Rhein-Pfalz Kreis Sperrmüll-Brand: Schaden von 1,8 Millionen Euro

«Mutterstadt.» Der Brandschaden an der Sperrmüll-Aufbereitungsanlage der Firma Zeller ist noch höher, als man ohnehin schon angenommen hat. Er soll nun statt bei einer Million bei 1,8 Millionen Euro liegen. Aber Sperrmüll wird in Mutterstadt weiter aufbereitet. Alte Sofas und ausrangierte Stühle bleiben nicht auf der Straße stehen.
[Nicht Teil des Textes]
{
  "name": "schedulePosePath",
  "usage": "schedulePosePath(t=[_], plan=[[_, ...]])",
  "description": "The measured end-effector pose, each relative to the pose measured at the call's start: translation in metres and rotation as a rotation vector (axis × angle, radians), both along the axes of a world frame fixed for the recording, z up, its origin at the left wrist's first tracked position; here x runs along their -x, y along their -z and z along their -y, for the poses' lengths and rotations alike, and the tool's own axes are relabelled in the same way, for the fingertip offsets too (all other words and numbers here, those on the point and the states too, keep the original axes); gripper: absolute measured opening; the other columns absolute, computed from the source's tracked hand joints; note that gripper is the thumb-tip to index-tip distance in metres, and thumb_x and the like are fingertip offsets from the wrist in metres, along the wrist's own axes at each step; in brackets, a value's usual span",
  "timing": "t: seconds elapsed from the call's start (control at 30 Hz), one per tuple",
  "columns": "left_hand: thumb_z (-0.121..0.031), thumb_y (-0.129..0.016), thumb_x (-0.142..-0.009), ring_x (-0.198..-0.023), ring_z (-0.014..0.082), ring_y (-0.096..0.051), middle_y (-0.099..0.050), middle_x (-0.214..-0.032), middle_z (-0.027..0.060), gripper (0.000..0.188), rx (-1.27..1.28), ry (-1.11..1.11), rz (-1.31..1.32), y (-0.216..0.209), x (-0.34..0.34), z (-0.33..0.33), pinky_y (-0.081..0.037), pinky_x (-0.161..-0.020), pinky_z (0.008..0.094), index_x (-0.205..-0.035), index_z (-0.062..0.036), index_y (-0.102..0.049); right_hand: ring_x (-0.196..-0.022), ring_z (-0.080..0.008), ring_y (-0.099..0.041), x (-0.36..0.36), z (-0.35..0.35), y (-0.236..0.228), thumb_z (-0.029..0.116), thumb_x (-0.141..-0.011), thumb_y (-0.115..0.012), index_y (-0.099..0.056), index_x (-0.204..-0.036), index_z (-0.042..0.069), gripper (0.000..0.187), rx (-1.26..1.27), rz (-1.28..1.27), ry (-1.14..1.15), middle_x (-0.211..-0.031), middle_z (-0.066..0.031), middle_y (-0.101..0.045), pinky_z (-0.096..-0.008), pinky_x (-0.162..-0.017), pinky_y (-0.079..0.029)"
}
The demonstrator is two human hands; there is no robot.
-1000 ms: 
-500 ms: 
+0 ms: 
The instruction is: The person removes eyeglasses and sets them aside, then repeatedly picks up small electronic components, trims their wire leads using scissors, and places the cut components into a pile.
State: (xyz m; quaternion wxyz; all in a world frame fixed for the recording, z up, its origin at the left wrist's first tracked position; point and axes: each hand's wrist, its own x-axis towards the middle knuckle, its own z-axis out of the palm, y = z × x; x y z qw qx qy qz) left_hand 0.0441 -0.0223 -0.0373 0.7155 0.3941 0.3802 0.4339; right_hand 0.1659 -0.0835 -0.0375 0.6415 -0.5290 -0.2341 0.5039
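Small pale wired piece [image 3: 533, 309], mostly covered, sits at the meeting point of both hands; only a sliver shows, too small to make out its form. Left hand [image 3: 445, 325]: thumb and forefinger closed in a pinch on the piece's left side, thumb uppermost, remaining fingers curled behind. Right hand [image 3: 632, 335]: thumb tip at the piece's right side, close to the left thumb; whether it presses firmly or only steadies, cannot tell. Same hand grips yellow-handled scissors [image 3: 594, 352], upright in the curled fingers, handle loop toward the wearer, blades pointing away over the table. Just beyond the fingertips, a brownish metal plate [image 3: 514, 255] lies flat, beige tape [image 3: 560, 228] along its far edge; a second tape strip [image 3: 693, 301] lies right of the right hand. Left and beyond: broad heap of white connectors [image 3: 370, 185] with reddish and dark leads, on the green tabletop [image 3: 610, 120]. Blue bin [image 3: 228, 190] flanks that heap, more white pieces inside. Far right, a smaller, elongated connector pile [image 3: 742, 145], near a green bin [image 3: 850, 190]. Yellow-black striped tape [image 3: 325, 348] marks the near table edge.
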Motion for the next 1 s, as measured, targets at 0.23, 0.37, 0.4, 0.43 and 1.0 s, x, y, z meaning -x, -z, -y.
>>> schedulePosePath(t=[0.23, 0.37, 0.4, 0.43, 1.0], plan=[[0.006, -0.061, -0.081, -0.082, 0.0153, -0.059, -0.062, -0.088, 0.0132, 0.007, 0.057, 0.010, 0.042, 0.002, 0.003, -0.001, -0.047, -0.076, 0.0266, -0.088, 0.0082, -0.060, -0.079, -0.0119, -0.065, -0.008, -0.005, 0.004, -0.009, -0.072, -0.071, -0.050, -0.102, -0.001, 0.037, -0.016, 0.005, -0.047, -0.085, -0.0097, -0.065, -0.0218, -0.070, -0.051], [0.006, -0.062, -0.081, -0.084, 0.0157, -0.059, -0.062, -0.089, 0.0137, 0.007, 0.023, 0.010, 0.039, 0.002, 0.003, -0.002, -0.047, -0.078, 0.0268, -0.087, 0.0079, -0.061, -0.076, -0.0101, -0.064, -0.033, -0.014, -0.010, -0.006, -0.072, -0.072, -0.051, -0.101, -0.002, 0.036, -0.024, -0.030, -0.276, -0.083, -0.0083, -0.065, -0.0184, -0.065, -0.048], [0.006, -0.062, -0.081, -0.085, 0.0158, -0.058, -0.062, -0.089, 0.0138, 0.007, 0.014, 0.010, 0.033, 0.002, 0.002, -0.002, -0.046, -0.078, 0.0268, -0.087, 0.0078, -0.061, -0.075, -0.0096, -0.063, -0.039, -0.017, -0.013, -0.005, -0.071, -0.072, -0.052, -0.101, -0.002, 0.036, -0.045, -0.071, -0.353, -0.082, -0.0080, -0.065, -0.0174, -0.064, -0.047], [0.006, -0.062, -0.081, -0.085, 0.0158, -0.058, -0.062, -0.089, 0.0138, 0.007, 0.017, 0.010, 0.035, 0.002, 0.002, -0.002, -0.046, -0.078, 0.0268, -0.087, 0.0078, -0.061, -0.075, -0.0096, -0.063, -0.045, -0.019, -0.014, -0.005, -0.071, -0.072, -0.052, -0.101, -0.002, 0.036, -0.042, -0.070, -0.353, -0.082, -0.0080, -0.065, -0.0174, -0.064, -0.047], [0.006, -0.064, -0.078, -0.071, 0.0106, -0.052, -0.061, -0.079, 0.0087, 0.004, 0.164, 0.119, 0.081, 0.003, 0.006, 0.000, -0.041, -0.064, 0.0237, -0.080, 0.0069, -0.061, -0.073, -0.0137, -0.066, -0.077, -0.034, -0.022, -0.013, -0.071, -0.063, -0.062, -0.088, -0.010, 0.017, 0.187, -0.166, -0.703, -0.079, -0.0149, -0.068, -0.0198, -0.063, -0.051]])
Für Andreas Zeller ist der Schaden sehr ärgerlich – zumal in dieser Höhe. Der Chef des Mutterstadter Recyclingunternehmens berichtet, dass die Anlage gerade ein dreiviertel Jahr alt war. Vor knapp zwei Woche war sie in Brand geraten. Das Feuer war schnell unter Kontrolle, der Schaden ist trotzdem immens. Warum die Maschine gebrannt hat, ist bislang ungeklärt. Ein Brandsachverständiger war schon da. Zu einem Ergebnis kam er nicht. Nur, dass nichts für eine Brandstiftung spricht. Jetzt soll ein Techniker untersuchen, warum die Temperatur in der Maschine angestiegen ist. Das haben Auswertungen von Infrarotkameras ergeben, berichtet Zeller. Für ihn ist der Schaden auch ärgerlich, weil die neue Maschine alle Anforderungen erfüllt, die Gewerbeabfallverordnung und Brandschutz stellen. Auch wenn der Wiederaufbau der Anlage sechs Monate dauert, müssen Menschen in der Region nicht fürchten, dass ihr Sperrmüll stehen bleibt. Gearbeitet wird laut Zeller weiter – im Überbrückungsbetrieb mit mobiler Technik. Teile des Gewerbeabfalls würden umgesteuert, sprich: bei anderen Unternehmen verwertet.